Kendall agrees that activism should not start and end on computers.

“People like to say it’s hashtag activism…and that doesn’t make it real,” she says. “But now you know what’s happening, you know where you’re needed, and that matters in real life. When you think about Freedom Summer, the marches, the sit-ins…we forget how things got organized. This is just another aspect of that.”
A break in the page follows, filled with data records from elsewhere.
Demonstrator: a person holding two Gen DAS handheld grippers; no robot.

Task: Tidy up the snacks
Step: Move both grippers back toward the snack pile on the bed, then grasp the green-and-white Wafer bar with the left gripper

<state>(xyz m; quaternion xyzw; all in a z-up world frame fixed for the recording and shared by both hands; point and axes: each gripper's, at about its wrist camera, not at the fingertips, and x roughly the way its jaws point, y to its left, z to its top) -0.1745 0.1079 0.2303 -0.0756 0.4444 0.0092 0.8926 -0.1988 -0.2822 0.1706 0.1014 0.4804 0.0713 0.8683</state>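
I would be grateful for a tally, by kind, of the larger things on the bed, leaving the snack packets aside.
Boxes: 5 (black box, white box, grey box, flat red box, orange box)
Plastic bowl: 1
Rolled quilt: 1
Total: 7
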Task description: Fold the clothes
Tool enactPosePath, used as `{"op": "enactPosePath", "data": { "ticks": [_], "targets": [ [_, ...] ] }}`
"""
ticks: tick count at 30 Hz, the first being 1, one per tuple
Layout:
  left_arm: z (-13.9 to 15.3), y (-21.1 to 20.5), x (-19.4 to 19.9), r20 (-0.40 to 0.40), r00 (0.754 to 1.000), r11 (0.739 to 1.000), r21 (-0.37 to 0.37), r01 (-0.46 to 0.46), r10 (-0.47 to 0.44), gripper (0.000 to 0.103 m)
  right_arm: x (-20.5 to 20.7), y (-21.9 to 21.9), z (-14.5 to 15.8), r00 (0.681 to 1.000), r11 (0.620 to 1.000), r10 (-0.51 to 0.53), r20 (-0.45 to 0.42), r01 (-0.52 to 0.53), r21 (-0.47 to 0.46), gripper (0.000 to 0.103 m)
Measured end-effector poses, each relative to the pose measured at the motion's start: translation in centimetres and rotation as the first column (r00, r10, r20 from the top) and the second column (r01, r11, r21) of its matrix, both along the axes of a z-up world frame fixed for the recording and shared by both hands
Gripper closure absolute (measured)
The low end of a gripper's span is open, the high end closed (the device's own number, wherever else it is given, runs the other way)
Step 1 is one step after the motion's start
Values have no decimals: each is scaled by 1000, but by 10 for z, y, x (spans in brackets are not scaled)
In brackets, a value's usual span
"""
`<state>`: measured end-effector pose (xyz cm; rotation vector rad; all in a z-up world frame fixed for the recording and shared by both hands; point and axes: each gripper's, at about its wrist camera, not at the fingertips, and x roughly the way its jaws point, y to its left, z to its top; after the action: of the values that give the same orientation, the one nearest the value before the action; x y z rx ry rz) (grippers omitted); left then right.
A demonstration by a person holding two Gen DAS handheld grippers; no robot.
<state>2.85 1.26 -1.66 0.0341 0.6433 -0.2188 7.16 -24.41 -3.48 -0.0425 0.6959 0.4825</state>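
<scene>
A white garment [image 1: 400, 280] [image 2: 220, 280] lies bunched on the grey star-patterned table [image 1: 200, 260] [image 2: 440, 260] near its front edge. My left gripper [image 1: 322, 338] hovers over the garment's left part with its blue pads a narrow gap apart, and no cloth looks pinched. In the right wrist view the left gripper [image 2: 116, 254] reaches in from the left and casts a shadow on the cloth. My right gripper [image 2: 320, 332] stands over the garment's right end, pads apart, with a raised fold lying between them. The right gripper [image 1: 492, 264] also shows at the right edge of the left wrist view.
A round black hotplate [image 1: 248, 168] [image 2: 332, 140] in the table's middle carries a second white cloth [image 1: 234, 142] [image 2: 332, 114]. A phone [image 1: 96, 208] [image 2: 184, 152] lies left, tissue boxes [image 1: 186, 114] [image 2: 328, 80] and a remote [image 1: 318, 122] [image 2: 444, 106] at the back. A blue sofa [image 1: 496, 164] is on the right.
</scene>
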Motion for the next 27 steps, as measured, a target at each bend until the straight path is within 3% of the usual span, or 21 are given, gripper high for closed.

When done well, a Twitter hashtag sparks a sprawling national or international conversation, then inspires offline action. A recent example is the hashtag, #IfTheyGunnedMeDown. C.J. Lawrence, posed the question, “Which photo does the media use if the police shot me down?” With it, juxtaposes two photos of himself: one in which he is a commencement speaker at his graduation, with Bill Clinton and other notables in the background laughing at a joke he’s made; and other with him dressed in all Black and posing with a bottle of liquor.

“What most people wouldn’t realize, if they just grabbed the second photo of me, is that it’s me at a Halloween party, pretending to me Kanye West at the [Video Music Awards]. Neither [depictions] deserve to die,” says James, who Tweets as @CJ_musick_lawya.

“I was trying to highlight that no matter your education, class, or fashion sense, nobody deserves to die in the street that way. And you can’t capture the essence of a person in one photo, one quote.”

Before #IfTheyGunnedMeDown, most media outlets had been reporting on the police shooting death of Michael Brown in Ferguson, Mo. using an unsmiling photo of Brown in a basketball jersey, with his thumb, index, and middle fingers up.

After the hashtag took over Twitter, with other users posting their own dichotomous photos, media began to report on the conversation.

“I didn’t have the slightest inclination it would take off as much as it did. The power of social media forced mass media to question itself,” James says. “It caused media to have to talk about it, how it represents us, and how it will continue to moving forward.”